Mindset “is a huge part” of adopting a healthier, more long-term lifestyle, Jeannie also explained, as she said it helps to think about why you want to have a healthier lifestyle.
“You need to make that association in your mind between the action and the benefit. If you don’t have a commitment to it, it will be very hard to maintain,” Jeannie added.
‘Trust the process’
Dr Marianne Trent, clinical psychologist and founder of Good Thinking Psychological Services, also noted how important mindset is when it comes to making more long-term lifestyle changes.
She said it can be helpful for people to think about “new daily habits” they’d like to adopt instead of new resolutions, and to try to only adopt small habits at a time.

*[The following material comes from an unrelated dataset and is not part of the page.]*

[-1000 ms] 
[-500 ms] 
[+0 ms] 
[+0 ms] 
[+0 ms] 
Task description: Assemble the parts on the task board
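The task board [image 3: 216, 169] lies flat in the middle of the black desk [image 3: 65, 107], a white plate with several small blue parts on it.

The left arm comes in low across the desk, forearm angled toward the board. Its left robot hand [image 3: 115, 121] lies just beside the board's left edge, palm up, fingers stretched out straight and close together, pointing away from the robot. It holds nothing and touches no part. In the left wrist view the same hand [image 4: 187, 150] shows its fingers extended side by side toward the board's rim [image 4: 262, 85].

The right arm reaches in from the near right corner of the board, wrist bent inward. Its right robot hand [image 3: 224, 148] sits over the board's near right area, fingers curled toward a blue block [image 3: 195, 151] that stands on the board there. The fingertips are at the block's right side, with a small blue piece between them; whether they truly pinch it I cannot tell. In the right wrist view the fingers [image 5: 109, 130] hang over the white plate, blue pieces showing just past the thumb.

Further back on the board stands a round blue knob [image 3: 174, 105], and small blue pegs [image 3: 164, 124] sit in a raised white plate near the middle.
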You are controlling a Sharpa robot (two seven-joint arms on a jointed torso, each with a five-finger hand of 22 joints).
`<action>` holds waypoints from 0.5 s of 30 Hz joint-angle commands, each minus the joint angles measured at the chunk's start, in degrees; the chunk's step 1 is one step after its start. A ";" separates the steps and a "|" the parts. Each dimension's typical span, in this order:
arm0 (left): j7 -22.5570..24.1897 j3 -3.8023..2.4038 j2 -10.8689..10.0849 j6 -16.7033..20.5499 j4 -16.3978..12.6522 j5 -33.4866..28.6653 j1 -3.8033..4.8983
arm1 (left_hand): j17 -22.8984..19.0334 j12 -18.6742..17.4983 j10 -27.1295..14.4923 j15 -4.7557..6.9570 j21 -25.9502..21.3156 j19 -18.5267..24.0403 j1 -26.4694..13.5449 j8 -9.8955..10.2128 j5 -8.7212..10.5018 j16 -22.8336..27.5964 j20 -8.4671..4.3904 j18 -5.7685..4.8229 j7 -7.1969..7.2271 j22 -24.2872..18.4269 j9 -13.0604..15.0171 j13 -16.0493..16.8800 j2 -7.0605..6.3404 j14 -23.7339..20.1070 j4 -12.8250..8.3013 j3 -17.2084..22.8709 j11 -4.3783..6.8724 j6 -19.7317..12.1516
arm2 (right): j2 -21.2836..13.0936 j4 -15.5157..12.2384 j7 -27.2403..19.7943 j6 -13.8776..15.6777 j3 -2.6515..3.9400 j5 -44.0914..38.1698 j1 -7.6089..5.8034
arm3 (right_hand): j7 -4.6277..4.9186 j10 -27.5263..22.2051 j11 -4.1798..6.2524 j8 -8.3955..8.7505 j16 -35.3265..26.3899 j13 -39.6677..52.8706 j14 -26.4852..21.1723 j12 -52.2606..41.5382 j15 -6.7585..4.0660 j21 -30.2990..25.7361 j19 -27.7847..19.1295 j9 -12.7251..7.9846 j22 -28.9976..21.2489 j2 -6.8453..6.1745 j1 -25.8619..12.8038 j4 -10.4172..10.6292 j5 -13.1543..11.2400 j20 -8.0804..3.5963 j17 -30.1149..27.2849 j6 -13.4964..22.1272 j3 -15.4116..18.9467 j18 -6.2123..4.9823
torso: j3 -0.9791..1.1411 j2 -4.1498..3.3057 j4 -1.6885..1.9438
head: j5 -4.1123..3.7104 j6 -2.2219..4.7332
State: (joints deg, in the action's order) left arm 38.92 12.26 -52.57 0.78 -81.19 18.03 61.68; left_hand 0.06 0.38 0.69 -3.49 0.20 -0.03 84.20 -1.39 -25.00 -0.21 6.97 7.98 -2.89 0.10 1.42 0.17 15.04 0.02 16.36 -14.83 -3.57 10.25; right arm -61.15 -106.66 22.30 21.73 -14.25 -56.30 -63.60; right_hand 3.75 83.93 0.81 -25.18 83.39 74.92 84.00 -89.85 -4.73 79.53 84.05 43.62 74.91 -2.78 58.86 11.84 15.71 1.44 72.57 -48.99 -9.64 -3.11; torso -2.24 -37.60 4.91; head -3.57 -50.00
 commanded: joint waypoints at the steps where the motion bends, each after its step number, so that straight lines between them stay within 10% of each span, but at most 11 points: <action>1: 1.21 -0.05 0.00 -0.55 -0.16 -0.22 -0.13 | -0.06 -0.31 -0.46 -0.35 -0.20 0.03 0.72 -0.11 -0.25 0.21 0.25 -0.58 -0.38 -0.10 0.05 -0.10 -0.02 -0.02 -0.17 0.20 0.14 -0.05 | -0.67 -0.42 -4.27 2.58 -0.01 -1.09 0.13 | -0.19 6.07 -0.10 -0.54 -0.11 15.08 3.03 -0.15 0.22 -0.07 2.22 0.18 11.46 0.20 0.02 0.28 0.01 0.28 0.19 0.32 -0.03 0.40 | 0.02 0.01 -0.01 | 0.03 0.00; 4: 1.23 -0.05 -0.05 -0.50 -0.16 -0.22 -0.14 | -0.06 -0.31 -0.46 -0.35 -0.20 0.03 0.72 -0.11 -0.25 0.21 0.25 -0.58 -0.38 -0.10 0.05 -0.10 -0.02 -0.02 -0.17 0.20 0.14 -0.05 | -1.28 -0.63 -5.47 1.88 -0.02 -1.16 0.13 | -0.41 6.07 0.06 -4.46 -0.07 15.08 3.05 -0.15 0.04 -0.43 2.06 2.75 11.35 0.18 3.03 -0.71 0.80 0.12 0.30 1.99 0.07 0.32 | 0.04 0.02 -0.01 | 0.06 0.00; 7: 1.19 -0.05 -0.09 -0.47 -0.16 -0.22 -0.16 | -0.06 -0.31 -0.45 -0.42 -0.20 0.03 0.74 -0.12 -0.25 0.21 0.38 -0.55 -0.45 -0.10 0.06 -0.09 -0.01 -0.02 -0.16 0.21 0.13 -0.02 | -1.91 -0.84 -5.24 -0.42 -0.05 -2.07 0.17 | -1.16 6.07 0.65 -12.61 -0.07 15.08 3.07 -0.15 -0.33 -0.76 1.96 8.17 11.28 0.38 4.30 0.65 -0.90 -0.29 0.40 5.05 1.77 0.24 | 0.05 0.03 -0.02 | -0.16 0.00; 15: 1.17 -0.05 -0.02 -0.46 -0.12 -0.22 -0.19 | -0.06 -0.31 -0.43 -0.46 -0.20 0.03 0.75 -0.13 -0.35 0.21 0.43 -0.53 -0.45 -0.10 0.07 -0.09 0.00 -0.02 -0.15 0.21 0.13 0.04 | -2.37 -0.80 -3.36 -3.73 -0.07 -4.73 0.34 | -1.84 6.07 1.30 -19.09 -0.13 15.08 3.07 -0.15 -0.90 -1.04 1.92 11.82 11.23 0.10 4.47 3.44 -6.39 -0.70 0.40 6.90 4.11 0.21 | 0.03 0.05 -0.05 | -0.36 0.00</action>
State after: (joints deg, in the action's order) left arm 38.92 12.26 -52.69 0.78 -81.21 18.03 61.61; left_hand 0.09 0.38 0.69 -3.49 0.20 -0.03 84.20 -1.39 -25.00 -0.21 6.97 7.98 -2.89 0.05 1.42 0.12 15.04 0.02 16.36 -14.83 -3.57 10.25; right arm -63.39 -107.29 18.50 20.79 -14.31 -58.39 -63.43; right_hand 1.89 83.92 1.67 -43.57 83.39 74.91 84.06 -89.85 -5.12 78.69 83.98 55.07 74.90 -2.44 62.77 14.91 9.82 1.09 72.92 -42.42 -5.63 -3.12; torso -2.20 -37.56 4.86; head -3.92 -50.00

Then, “when you have nailed making this part of your daily routine and not something you’re forcing yourself to do”, Marianne said a person is then ready to adopt another habit if they would like to.
As a final note, Ashley added: “As humans we are all different, so even if you have the same end goal as someone else, your journey to reach it will never be the same.”
She said it’s important to find what works for you, focus on the positive aspects of the changes you are making, and remember to take it one step at a time.
Ashley said our health “is a journey that will last a lifetime, and along the way we will face both challenges and triumphs,” and added: “Start small, be realistic, trust the process, and enjoy the journey.”